## Prompt
Given the material below, return only the lines starting at the line with "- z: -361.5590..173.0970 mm" and ending at the line with "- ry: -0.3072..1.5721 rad", exactly as they appear.

## Source data
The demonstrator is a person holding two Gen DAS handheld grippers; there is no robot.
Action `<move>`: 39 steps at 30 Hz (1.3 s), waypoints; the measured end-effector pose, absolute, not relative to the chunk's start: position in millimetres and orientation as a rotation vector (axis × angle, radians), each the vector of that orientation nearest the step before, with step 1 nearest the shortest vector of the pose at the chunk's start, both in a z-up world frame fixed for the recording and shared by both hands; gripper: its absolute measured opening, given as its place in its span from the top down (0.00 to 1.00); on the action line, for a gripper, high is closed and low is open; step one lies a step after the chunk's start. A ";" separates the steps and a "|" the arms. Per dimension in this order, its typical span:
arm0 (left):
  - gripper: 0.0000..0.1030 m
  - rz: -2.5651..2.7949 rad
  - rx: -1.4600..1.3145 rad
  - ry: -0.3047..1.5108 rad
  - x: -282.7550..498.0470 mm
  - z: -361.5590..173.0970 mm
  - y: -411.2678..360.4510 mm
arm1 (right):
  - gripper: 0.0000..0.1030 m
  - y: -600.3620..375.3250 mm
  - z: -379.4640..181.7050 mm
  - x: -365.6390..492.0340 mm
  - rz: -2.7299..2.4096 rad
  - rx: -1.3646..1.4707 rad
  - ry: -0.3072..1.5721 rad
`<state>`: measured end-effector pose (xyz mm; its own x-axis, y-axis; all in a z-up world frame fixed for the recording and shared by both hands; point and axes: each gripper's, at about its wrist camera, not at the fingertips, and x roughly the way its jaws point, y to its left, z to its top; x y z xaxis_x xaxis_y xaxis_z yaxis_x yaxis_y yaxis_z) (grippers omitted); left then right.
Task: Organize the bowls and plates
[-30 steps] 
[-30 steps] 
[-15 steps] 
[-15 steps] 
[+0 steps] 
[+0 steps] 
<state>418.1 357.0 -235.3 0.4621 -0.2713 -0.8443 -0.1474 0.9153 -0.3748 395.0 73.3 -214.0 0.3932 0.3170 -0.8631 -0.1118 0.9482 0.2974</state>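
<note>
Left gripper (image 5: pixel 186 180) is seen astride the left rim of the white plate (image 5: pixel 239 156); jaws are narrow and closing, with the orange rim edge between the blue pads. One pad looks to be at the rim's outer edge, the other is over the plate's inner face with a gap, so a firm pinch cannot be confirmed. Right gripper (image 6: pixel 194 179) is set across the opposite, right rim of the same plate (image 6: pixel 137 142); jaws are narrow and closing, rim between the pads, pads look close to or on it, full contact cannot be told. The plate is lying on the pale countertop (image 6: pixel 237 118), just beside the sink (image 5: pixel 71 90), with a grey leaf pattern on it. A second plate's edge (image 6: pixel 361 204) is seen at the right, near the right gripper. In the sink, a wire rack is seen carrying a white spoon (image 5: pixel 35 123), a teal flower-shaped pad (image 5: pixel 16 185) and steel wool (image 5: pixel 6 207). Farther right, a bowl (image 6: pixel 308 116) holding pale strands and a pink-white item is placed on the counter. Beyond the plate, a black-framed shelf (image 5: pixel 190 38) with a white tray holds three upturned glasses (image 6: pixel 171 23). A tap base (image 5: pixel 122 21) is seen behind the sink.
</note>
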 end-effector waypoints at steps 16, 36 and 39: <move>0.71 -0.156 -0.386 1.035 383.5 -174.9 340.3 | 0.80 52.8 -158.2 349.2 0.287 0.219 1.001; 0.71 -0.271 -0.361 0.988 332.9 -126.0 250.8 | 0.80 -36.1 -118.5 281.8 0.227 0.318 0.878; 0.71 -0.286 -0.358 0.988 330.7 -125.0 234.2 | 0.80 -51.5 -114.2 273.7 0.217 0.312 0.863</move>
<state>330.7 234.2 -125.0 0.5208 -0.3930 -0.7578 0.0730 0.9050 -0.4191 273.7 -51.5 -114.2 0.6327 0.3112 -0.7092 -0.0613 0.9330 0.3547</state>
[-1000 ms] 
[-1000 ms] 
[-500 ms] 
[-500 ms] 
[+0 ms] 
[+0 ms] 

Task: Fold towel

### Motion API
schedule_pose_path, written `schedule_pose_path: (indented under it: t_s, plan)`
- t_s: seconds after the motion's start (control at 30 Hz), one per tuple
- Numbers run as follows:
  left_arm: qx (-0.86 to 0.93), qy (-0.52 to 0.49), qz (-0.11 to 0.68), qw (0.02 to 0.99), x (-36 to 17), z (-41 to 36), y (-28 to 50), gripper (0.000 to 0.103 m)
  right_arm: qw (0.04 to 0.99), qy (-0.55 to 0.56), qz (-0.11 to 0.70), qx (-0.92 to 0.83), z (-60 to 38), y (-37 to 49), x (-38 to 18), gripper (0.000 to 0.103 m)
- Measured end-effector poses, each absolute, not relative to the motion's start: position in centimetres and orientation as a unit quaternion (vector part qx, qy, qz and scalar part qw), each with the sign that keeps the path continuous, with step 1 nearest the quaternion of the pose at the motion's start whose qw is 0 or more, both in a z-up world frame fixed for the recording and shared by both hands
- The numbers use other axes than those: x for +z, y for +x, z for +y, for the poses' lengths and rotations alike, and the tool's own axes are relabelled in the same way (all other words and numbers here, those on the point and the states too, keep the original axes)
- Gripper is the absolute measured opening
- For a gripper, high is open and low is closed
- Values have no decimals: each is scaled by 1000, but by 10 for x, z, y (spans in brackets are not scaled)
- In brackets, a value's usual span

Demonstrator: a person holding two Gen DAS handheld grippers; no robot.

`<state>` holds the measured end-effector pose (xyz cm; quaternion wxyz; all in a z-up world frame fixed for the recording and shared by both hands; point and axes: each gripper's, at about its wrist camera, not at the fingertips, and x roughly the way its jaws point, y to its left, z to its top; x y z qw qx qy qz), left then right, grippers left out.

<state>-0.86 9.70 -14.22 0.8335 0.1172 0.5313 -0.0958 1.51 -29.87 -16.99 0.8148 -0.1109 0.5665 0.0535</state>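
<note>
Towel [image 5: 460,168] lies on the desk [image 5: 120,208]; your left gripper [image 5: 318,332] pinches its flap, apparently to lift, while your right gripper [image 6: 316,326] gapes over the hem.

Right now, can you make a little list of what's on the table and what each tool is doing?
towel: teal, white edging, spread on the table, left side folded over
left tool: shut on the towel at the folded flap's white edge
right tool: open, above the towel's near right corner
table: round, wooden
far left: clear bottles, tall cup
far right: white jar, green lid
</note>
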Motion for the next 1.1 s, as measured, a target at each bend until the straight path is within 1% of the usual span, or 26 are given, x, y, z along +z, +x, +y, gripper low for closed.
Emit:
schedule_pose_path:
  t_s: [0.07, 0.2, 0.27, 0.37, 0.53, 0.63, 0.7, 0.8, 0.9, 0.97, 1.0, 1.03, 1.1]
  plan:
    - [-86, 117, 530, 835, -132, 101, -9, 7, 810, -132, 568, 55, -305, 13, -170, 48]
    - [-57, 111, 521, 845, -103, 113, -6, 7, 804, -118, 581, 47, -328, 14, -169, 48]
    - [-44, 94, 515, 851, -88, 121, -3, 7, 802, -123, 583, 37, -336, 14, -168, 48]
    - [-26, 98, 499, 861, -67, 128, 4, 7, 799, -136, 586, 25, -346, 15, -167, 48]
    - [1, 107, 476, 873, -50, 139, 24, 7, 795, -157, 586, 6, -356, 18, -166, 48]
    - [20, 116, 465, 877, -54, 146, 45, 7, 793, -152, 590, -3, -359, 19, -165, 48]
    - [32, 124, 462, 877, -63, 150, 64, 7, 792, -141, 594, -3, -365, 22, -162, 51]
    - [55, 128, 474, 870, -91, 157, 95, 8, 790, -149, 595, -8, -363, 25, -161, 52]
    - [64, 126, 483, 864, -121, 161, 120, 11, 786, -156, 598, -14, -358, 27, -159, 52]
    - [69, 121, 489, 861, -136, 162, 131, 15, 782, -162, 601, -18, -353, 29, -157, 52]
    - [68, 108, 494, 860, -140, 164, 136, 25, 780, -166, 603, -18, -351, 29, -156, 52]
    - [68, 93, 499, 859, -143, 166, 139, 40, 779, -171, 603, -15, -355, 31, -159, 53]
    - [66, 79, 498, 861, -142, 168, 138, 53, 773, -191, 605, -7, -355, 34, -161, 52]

## Exercise result
  - z: -361.5590..173.0970 mm
  - y: -411.2678..360.4510 mm
arm1 (right):
  - gripper: 0.0000..0.1030 m
  - y: -600.3620..375.3250 mm
  - z: -379.4640..181.7050 mm
  - x: -365.6390..492.0340 mm
  - rz: -2.7299..2.4096 rad
  - rx: -1.3646..1.4707 rad
  - ry: -0.3072..1.5721 rad

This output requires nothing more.